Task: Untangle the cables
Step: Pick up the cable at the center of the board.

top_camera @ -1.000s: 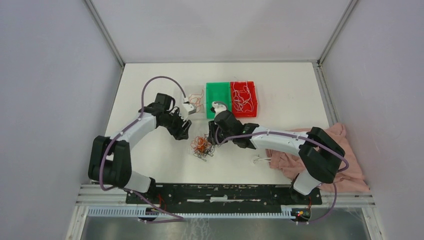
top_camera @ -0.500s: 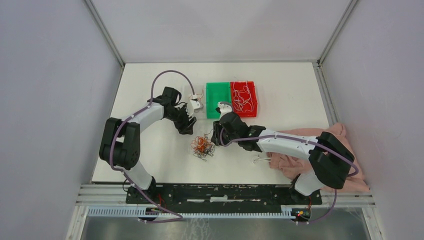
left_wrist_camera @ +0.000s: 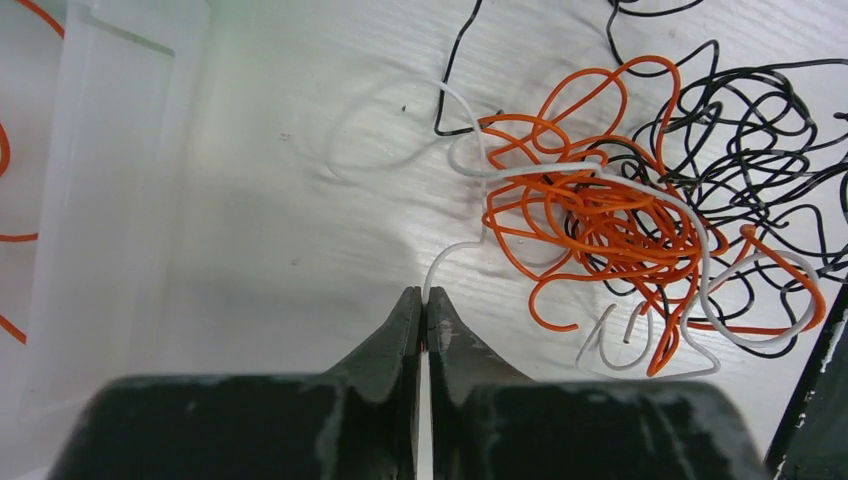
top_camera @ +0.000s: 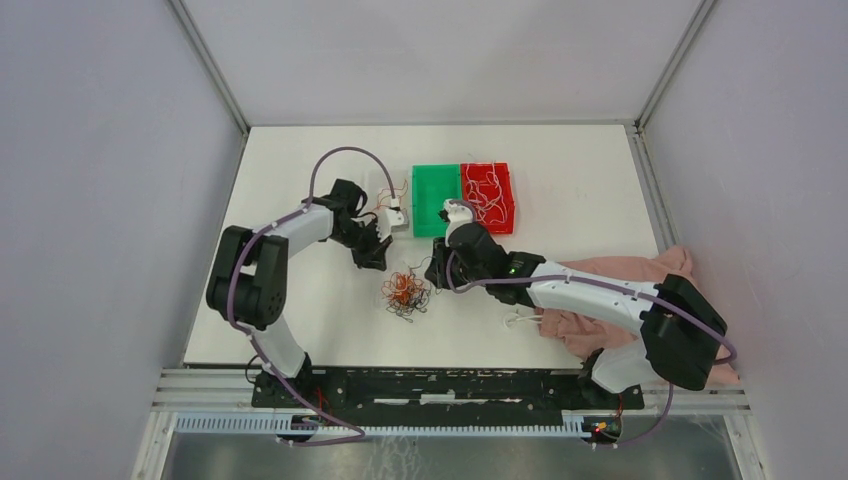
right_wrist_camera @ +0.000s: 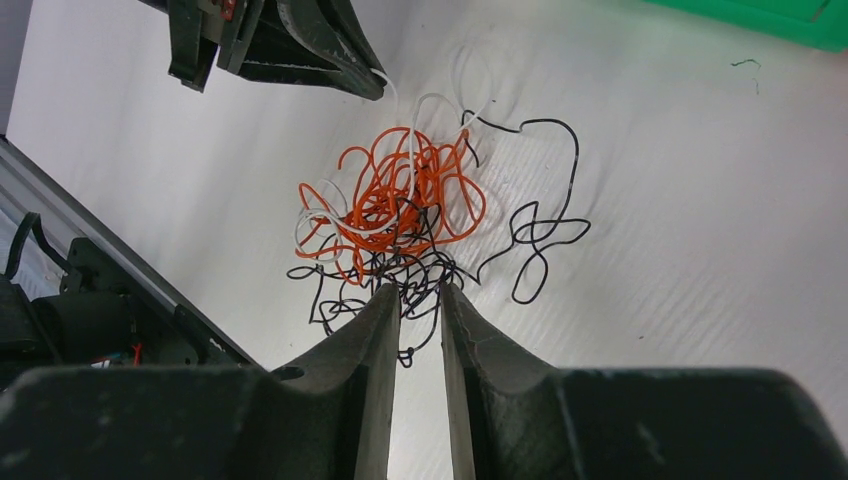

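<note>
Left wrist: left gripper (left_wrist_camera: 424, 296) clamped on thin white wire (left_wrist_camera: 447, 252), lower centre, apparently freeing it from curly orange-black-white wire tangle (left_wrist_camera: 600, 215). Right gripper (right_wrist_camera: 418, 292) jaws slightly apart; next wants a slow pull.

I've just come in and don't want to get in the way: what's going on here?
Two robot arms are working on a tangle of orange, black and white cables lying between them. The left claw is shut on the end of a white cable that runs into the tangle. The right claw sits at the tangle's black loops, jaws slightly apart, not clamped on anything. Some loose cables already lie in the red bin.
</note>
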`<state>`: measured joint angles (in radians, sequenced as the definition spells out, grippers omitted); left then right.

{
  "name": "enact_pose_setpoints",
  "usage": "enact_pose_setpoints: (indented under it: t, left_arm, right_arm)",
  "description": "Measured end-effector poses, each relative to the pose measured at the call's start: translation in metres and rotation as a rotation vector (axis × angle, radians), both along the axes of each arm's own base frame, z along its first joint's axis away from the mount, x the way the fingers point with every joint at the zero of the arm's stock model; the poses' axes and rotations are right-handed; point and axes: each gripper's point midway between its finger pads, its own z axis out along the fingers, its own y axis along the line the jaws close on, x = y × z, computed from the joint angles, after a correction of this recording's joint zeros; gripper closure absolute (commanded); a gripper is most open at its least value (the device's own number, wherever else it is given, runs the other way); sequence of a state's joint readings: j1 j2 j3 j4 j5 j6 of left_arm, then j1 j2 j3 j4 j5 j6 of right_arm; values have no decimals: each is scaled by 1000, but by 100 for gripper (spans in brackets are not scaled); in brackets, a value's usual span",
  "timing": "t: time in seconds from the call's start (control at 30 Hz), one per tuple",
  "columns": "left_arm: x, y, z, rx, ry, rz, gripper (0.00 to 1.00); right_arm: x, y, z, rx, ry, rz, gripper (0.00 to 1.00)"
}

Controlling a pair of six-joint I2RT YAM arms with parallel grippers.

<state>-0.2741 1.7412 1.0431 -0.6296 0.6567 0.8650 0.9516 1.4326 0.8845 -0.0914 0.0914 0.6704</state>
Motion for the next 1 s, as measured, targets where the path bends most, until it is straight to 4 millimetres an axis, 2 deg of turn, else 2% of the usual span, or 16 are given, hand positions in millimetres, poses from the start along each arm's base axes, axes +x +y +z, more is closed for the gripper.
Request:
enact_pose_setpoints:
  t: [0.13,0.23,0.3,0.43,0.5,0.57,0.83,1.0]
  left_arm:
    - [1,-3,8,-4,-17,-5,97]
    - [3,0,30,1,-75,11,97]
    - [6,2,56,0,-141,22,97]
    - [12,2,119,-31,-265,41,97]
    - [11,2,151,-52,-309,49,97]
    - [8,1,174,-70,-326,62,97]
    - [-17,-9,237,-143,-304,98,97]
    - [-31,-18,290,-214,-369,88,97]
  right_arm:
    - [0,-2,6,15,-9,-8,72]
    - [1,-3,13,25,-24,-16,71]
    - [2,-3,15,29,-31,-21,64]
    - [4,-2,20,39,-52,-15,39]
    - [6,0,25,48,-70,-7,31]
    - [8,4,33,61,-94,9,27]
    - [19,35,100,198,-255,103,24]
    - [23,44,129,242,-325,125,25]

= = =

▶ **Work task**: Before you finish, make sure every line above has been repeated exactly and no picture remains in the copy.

▶ **Output of the task**:
Task: Untangle the cables
Step: Pick up the cable at the center of the board.

top_camera @ -1.000s: 
top_camera @ -0.500s: 
left_wrist_camera @ +0.000s: 
top_camera @ +0.000s: 
right_wrist_camera @ +0.000s: 

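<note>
Left wrist: left gripper (left_wrist_camera: 424, 296) clamped on thin white wire (left_wrist_camera: 447, 252), lower centre, apparently freeing it from curly orange-black-white wire tangle (left_wrist_camera: 600, 215). Right gripper (right_wrist_camera: 418, 292) jaws slightly apart; next wants a slow pull.

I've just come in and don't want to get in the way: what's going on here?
Two robot arms are working on a tangle of orange, black and white cables lying between them. The left claw is shut on the end of a white cable that runs into the tangle. The right claw sits at the tangle's black loops, jaws slightly apart, not clamped on anything. Some loose cables already lie in the red bin.
</note>
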`<state>`: measured joint angles (in radians, sequenced as the definition spells out, grippers omitted); left then right.

{
  "name": "enact_pose_setpoints",
  "usage": "enact_pose_setpoints: (indented under it: t, left_arm, right_arm)",
  "description": "Measured end-effector poses, each relative to the pose measured at the call's start: translation in metres and rotation as a rotation vector (axis × angle, radians), both along the axes of each arm's own base frame, z along its first joint's axis away from the mount, x the way the fingers point with every joint at the zero of the arm's stock model; the poses' axes and rotations are right-handed; point and axes: each gripper's point midway between its finger pads, its own z axis out along the fingers, its own y axis along the line the jaws close on, x = y × z, computed from the joint angles, after a correction of this recording's joint zeros; gripper closure absolute (commanded); a gripper is most open at its least value (the device's own number, wherever else it is given, runs the other way); sequence of a state's joint readings: j1 j2 j3 j4 j5 j6 of left_arm, then j1 j2 j3 j4 j5 j6 of right_arm; values have no decimals: each is scaled by 1000, but by 100 for gripper (spans in brackets are not scaled); in brackets, a value's usual span",
  "timing": "t: time in seconds from the call's start (control at 30 Hz), one per tuple",
  "columns": "left_arm: x, y, z, rx, ry, rz, gripper (0.00 to 1.00); right_arm: x, y, z, rx, ry, rz, gripper (0.00 to 1.00)"
}

Controlling a pair of six-joint I2RT YAM arms with parallel grippers.

<state>-0.2741 1.7412 1.0431 -0.6296 0.6567 0.8650 0.9516 1.4326 0.8845 -0.0914 0.0914 0.6704</state>
Motion for the next 1 s, as measured, targets where the path bends most, until it is straight to 4 millimetres an axis, 2 deg of turn, else 2% of the usual span, or 16 are given, hand positions in millimetres, poses from the start along each arm's base axes, axes +x +y +z, more is closed for the gripper.
Request:
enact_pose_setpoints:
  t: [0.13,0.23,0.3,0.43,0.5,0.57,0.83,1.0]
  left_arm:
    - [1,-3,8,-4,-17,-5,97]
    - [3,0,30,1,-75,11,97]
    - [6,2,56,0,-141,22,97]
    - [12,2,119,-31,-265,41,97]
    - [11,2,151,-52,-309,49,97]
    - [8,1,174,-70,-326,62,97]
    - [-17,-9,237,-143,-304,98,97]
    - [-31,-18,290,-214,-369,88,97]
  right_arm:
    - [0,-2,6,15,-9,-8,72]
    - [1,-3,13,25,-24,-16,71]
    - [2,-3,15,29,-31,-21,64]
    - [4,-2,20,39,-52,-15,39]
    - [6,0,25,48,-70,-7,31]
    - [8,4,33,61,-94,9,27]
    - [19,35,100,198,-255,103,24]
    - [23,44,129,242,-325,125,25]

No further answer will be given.